The scope of insurance in the Canadian CPI is affected by conceptual and practical constraints, such as data availability and other limitations. The Canadian CPI includes homeowners’ home insurance, tenants’ home insuranceNote , and passenger vehicle insurance categories. Term life insurance, disability insurance, and health insurance are excluded. Life insurance is excluded because it is not practically feasible to separate service charges related to the insurance and investment elements within a single premium. It is important to note that disability insurance is included in home and vehicle insurance, as both cover disability risk. Health insurance is also excluded from the CPI calculation, as Canada has a government-funded, universal health care system.
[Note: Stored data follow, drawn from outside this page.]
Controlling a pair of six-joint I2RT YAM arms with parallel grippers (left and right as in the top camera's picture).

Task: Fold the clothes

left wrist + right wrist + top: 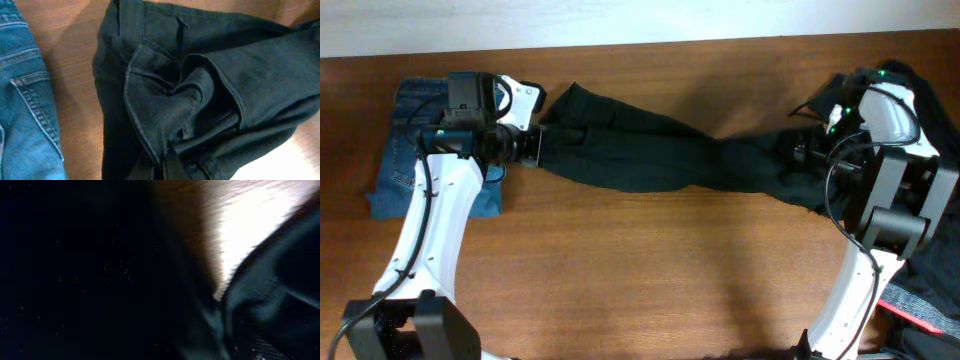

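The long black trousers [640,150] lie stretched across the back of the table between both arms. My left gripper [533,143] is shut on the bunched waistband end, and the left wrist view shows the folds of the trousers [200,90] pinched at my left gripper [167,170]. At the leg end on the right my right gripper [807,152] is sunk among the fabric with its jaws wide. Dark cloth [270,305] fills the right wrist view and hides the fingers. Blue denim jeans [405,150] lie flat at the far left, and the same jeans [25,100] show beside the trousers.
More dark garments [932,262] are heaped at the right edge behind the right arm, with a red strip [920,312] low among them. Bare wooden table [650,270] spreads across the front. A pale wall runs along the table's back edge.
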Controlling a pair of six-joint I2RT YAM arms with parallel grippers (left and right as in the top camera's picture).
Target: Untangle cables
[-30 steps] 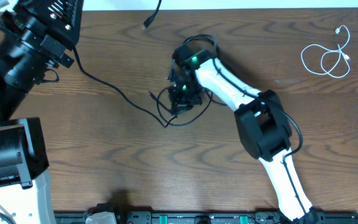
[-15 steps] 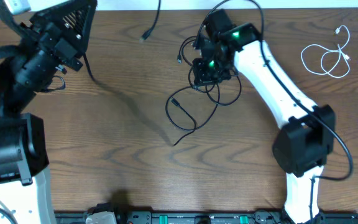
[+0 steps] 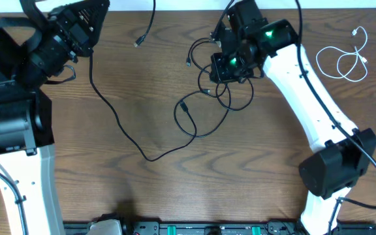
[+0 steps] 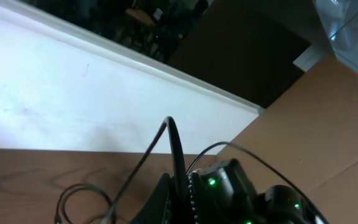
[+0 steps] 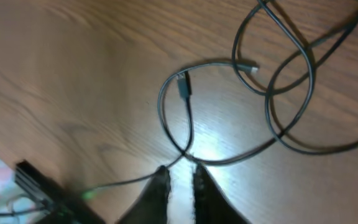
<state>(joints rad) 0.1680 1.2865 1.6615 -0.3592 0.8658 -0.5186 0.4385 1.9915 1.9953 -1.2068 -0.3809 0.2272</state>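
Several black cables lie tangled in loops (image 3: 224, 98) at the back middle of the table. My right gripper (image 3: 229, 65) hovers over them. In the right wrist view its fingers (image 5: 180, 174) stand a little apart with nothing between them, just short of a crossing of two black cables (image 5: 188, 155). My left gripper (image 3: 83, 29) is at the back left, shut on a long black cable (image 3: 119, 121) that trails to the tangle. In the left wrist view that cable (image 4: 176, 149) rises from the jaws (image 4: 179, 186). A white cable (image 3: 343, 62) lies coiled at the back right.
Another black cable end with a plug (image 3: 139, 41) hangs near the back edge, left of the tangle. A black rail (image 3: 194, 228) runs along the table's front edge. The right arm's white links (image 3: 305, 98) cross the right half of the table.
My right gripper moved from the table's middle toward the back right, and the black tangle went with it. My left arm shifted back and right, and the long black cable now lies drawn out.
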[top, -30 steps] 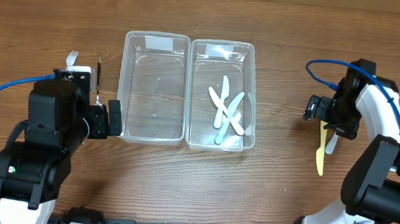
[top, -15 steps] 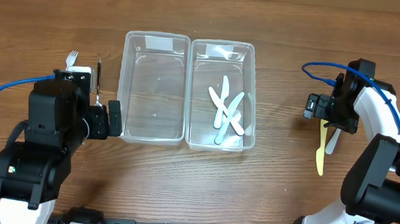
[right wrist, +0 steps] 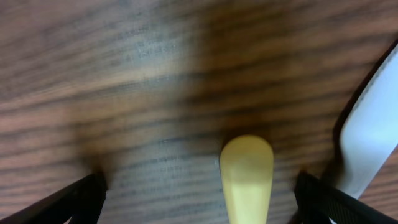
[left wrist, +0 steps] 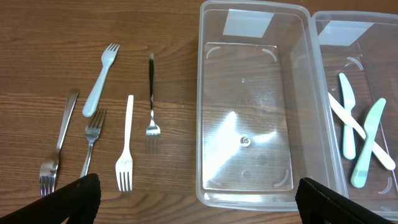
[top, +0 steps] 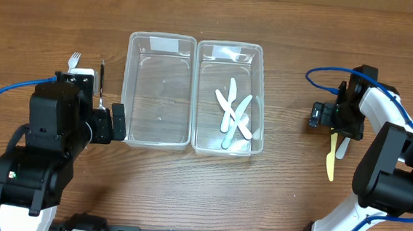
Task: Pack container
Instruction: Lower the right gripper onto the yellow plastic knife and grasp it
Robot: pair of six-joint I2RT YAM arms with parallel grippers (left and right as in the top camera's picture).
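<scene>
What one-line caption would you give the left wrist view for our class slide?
Five forks lie on the wooden table beside an empty clear container; pale knives sit in the second container.

Clear containers: two, side by side. The first container [left wrist: 200, 93] sits directly ahead of the left pincer [left wrist: 199, 202]. The second container [top: 262, 97] sits between the first and the right pincer [top: 321, 116]. Pale plastic knives in the second container: three, crossed over one another [left wrist: 347, 118] [left wrist: 336, 107] [left wrist: 364, 158]. Forks on the table, on the outer side of the left pincer: five. These are two plastic forks [left wrist: 99, 84] [left wrist: 127, 134], two plain metal forks [left wrist: 92, 140] [left wrist: 61, 130] and one black-handled fork [left wrist: 151, 87]. Utensils just beside the right pincer: two, namely one yellow utensil [top: 330, 157] and one white utensil [top: 343, 147], kind not discernible.
</scene>
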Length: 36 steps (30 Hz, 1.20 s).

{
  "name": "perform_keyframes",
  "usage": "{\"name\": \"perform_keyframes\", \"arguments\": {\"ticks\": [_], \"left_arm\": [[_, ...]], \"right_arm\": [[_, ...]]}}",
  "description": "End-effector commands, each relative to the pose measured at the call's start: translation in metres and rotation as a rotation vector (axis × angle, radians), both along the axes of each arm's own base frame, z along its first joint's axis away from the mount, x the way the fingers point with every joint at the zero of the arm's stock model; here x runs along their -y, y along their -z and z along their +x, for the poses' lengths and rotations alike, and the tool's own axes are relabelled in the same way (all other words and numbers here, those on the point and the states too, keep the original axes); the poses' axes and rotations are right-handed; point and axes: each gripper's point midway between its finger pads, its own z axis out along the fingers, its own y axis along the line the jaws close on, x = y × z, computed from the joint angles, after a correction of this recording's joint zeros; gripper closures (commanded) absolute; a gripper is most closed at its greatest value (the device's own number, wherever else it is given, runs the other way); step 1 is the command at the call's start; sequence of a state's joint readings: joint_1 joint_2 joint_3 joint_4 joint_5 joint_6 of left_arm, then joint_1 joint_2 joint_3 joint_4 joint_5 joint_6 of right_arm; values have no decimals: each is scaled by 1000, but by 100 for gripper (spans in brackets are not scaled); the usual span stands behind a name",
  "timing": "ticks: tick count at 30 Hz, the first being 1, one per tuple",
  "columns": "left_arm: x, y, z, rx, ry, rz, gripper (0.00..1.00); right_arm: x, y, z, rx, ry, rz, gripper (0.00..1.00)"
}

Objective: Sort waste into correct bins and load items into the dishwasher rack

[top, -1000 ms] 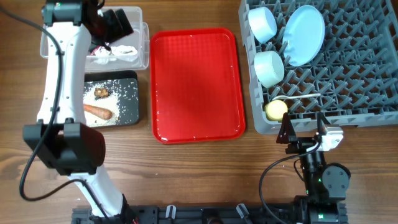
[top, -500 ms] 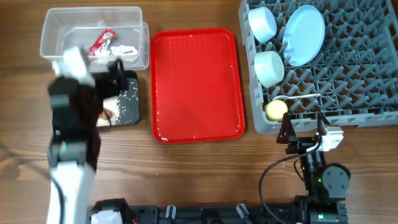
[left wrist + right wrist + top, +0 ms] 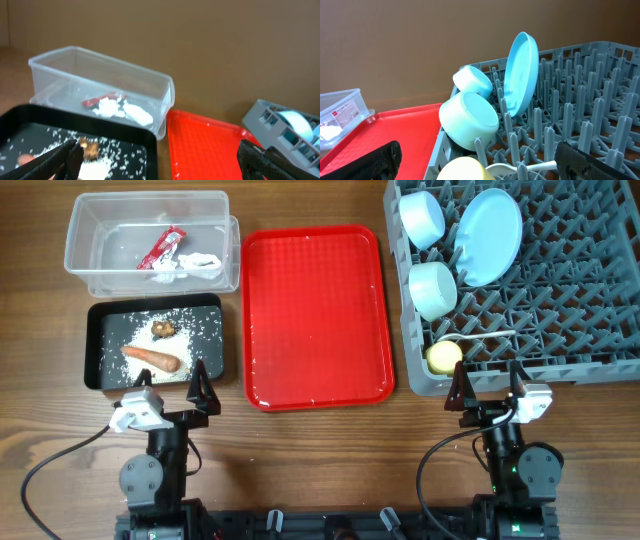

The treatment in the Canadian CPI is consistent with the risk-assuming view of insurance. The risk-assuming view regards policyholders as purchasing a service, or “replacement guarantee”, to protect their assets or income against loss. Changes in the price of insurance reflect any change in the price of providing the replacement guarantee within the terms and conditions of the insurance policy. Thus, the current treatment in the Canadian CPI holds the level of security constant, and changes in the purchasing power of the consumer to buy a fixed level of security are best measured by changes in gross premiums. The other view of insurance is the risk-pooling view, which regards insurance as a form of risk-pooling and involves administrative services provided on behalf of a population. In the risk-pooling view, changes in premiums due to changes in expected levels of claims are not considered as price change but rather a change in the size of the pool of funds needed to pay claims.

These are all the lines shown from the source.